=== Action item ===
Identify all lines of the data containing the string "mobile" and copy them.

** Opening Provided information block **

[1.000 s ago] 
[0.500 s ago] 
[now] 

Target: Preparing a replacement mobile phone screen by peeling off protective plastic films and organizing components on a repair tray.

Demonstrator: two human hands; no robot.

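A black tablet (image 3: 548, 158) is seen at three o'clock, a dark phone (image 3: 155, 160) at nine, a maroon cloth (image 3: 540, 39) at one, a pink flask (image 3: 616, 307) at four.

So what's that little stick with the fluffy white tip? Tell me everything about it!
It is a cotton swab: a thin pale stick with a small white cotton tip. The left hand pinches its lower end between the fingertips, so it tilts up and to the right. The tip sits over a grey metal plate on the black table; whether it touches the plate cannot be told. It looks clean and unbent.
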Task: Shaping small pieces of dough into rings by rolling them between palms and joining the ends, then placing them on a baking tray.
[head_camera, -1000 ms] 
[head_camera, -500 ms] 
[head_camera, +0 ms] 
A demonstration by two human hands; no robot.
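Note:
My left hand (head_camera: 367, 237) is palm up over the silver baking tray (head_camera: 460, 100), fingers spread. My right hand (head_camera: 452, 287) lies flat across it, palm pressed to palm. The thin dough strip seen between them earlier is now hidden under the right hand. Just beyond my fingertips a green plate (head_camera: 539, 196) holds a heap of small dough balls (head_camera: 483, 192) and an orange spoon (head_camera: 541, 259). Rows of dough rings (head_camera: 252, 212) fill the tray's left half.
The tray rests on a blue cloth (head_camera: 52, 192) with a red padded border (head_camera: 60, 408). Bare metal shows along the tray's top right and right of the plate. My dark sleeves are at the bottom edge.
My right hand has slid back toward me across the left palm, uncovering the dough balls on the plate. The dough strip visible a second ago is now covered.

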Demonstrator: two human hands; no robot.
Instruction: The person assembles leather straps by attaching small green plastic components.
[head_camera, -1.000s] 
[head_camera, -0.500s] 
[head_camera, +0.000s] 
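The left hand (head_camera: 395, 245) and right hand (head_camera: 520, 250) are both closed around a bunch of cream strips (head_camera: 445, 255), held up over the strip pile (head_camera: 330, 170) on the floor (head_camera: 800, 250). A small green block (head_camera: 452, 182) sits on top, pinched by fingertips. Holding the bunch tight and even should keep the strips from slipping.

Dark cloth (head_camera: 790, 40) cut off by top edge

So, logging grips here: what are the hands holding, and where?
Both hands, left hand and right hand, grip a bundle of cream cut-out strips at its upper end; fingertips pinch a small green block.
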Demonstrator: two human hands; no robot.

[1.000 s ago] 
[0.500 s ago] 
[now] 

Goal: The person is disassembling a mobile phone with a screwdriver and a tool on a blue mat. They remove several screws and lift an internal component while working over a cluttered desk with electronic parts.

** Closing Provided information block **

=== Problem solution ===
Target: Preparing a replacement mobile phone screen by peeling off protective plastic films and organizing components on a repair tray.
Goal: The person is disassembling a mobile phone with a screwdriver and a tool on a blue mat. They remove several screws and lift an internal component while working over a cluttered desk with electronic parts.

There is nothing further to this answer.